Records contained in a dataset
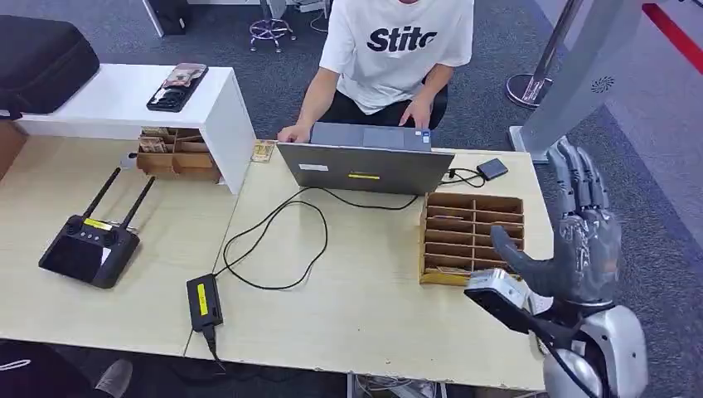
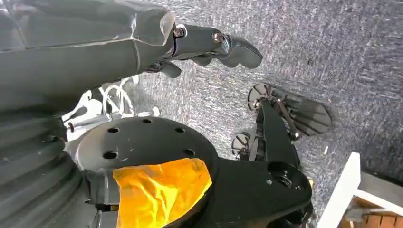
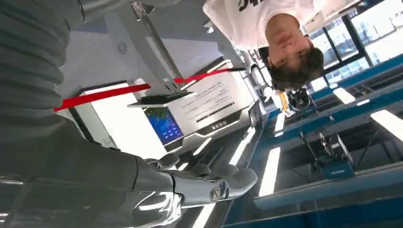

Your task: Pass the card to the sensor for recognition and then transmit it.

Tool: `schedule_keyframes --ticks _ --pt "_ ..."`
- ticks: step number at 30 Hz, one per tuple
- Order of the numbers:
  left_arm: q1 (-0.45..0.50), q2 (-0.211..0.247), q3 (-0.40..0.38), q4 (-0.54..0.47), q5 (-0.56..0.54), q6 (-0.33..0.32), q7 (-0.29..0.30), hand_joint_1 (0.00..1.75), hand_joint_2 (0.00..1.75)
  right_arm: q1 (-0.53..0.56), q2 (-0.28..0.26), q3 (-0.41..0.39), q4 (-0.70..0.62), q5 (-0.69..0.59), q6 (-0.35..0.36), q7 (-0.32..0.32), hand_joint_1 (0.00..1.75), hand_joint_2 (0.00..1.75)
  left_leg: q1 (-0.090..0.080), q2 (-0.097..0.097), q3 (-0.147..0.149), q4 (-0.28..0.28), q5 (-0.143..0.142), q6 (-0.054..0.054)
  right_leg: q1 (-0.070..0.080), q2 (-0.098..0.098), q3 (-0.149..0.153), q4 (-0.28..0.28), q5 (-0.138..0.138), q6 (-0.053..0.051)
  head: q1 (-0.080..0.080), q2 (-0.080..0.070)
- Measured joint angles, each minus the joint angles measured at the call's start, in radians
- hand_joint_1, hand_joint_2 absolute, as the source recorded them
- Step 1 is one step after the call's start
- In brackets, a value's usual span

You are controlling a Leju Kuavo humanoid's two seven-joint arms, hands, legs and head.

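Note:
A wooden slotted card box [image 1: 472, 236] stands on the right part of the table, with a pale card [image 1: 452, 269] lying in its nearest slot. A small dark sensor [image 1: 492, 168] on a cable lies behind the box, beside the laptop. My right hand [image 1: 580, 236] is raised just right of the box, over the table's right edge. Its fingers point up and apart, the thumb reaches toward the box, and it holds nothing. In the right wrist view the right hand [image 3: 204, 183] is likewise empty. My left hand [image 2: 209, 45] hangs over the grey carpet, fingers loose, nothing in it.
A person in a white shirt [image 1: 398, 41] sits behind the grey laptop [image 1: 365, 162]. A black cable loops to a power adapter [image 1: 204, 301]. A black remote controller [image 1: 89, 247] lies at the left. A white shelf [image 1: 124, 104] carries a phone. A grey kiosk [image 1: 580, 75] stands at right.

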Motion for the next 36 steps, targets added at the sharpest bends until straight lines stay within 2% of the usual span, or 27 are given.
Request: schedule_keyframes --ticks 1,2,3,4,6,9,13,22,36 --pt "-0.001 0.002 -0.007 0.0 -0.003 -0.004 0.0 0.0 1.75 -0.027 -0.009 0.005 0.02 -0.002 0.018 0.011 0.0 1.75 0.0 0.0 0.0 0.0 0.0 0.0 0.0 0.0 0.0 0.0 0.0 0.0 0.0 0.0" --pt "-0.001 0.003 -0.014 0.0 -0.008 -0.011 0.005 0.0 1.75 -0.065 -0.018 0.012 0.049 -0.017 0.068 0.039 0.0 1.75 0.0 0.0 -0.002 0.0 0.0 0.0 0.0 0.0 0.001 0.001 0.0 0.0 0.0 0.0" --pt "-0.002 0.005 -0.022 0.0 -0.01 -0.017 0.013 0.0 1.75 -0.142 -0.028 0.016 0.115 -0.037 0.121 0.059 0.0 1.75 0.0 0.003 -0.001 0.0 0.001 0.0 0.0 0.003 -0.001 0.002 0.003 -0.003 0.0 0.0" --pt "-0.005 0.007 -0.034 0.0 -0.009 -0.019 0.017 0.0 1.75 -0.246 -0.042 0.018 0.228 -0.053 0.142 0.07 0.0 1.75 0.0 0.006 -0.002 0.0 0.002 -0.002 0.0 0.006 -0.004 0.002 0.005 -0.003 -0.003 0.0" --pt "-0.016 0.008 -0.049 0.0 -0.004 -0.021 0.024 0.0 1.75 -0.383 -0.059 0.018 0.372 -0.064 0.134 0.071 0.0 1.75 0.0 0.003 -0.004 0.001 0.007 0.002 0.0 0.004 -0.006 0.001 0.007 -0.001 -0.004 0.0" --pt "-0.013 0.008 -0.065 0.0 -0.001 -0.016 0.036 0.0 1.75 -0.473 -0.076 0.018 0.499 -0.067 0.124 0.069 0.0 1.75 0.0 -0.004 -0.005 0.001 0.009 0.0 0.0 -0.002 -0.005 0.001 0.007 -0.001 -0.004 0.0" --pt "-0.011 0.008 -0.076 0.0 0.0 -0.009 0.042 0.0 1.75 -0.511 -0.087 0.018 0.577 -0.068 0.124 0.076 0.0 1.75 0.0 -0.005 -0.006 0.001 0.008 0.0 0.0 -0.002 -0.006 0.001 0.007 -0.001 -0.004 0.0" --pt "-0.011 0.008 -0.095 0.0 0.0 -0.012 0.042 0.0 1.75 -0.555 -0.093 0.018 0.662 -0.059 0.128 0.087 0.0 1.75 0.0 -0.004 -0.007 0.001 0.008 0.0 0.0 -0.002 -0.007 0.001 0.007 -0.001 -0.004 0.0" --pt "-0.011 0.008 -0.095 0.0 0.0 -0.013 0.042 0.0 1.75 -0.58 -0.093 0.02 0.705 -0.056 0.128 0.087 0.0 1.75 0.0 -0.004 -0.007 0.001 0.008 0.0 0.0 -0.002 -0.007 0.001 0.007 -0.001 -0.004 0.0"
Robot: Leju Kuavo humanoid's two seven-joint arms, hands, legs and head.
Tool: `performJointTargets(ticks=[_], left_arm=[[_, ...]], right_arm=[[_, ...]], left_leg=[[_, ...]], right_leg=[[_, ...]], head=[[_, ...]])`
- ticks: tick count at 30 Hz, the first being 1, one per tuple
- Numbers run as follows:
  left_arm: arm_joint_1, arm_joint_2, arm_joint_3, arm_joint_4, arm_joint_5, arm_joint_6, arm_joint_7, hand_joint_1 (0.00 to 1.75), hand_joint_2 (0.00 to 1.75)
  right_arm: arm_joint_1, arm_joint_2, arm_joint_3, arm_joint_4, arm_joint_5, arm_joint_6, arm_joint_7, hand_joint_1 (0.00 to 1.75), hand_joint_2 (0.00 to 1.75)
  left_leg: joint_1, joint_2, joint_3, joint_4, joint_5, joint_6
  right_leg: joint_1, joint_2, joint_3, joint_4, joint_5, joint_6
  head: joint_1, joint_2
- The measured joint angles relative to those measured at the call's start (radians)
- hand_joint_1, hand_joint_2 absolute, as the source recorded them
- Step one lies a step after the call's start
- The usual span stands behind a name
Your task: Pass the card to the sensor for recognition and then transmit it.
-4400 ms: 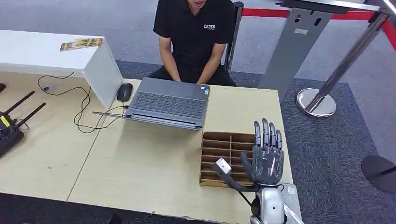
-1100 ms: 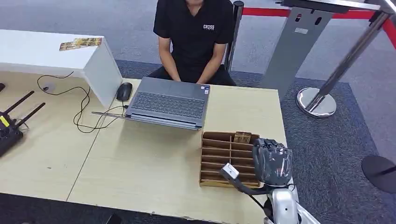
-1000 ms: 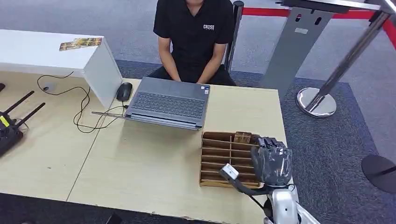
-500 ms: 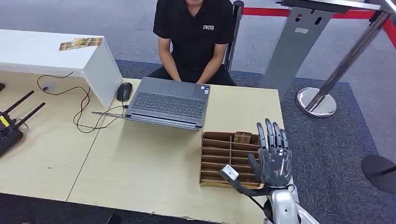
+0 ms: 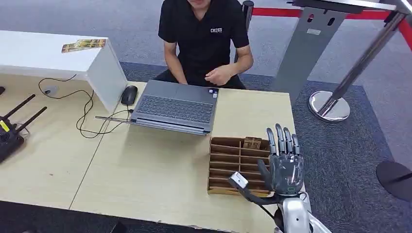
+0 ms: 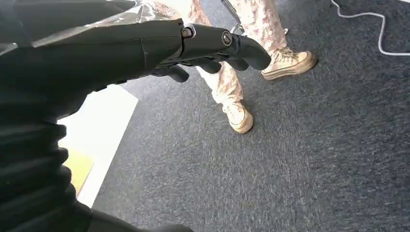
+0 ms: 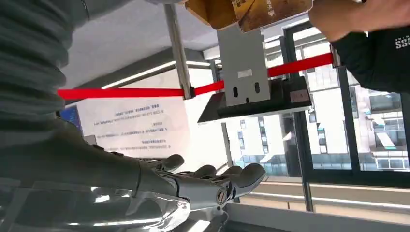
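A brown patterned card [image 5: 251, 142] stands in the back row of the slotted wooden tray [image 5: 228, 165] on the table's right side. In the right wrist view the card [image 7: 263, 10] shows against the tray's edge [image 7: 210, 12]. My right hand [image 5: 284, 162] is raised beside the tray's right side, fingers straight and apart, holding nothing; its fingers [image 7: 212, 180] are apart from the card. My left hand [image 6: 203, 46] hangs over grey carpet with nothing in it, fingers slightly bent. A second card [image 5: 83, 45] lies on the white box [image 5: 104, 73] at the far left.
A person [image 5: 206, 36] sits behind an open laptop [image 5: 175, 107], one hand [image 5: 219, 75] lifted above it. A mouse [image 5: 129, 95] and cables [image 5: 87, 114] lie left of it, a black antenna device [image 5: 12, 128] further left. Barrier posts [image 5: 330, 104] stand at right. Someone's shoes [image 6: 239, 116] are on the carpet.
My right hand, curled over the tray's back corner a second ago, has opened with fingers straight up. The card now stands in the tray. The person has raised one hand off the laptop.
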Motion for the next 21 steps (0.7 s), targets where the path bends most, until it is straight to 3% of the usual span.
performJointTargets(ticks=[21], left_arm=[[0.000,0.000,0.004,0.000,0.000,0.000,0.000,0.00,1.75]], right_arm=[[0.006,0.005,-0.001,0.000,0.001,-0.001,0.000,0.00,1.75]], left_leg=[[0.000,0.000,0.000,0.000,0.000,0.000]], right_leg=[[0.000,0.000,0.000,0.000,0.000,0.000]], head=[[0.000,0.000]])
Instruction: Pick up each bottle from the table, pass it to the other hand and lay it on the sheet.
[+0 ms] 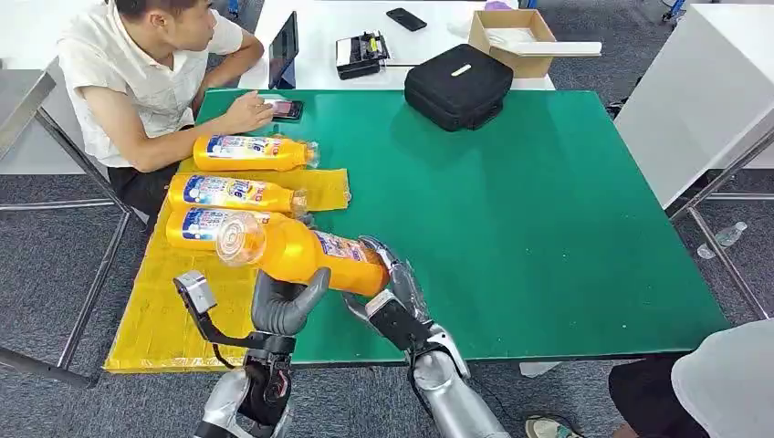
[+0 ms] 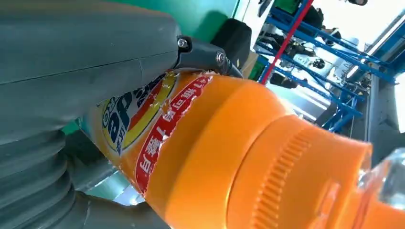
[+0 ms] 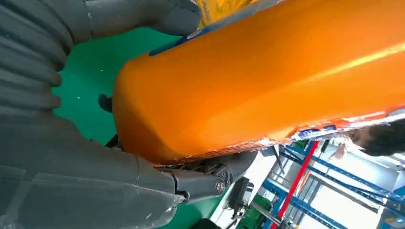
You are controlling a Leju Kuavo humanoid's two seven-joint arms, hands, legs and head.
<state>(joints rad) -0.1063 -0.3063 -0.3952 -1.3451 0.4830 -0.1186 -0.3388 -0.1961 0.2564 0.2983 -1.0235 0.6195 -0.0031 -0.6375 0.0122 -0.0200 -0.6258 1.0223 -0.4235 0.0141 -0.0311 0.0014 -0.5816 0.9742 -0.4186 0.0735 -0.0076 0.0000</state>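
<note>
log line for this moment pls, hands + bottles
stage: handover | right hand: grips orange bottle at base | left hand: under its middle | sheet: three bottles lying | person seated at table corner

An office-like test lab: grey carpet (image 1: 566,383), white desks (image 1: 338,23) with a tablet (image 1: 284,50), blue metal racks (image 2: 334,71) behind.

Bright, even overhead light fills the head view, which is sharp throughout. The black zipped case (image 1: 458,85) casts only a soft, short shadow on the green table top (image 1: 548,219). In both wrist views the close orange plastic bottle (image 2: 248,157) is slightly soft, with a pale glare streak; the far background is overexposed white.
</note>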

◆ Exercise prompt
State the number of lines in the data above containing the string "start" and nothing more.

◆ Reply
4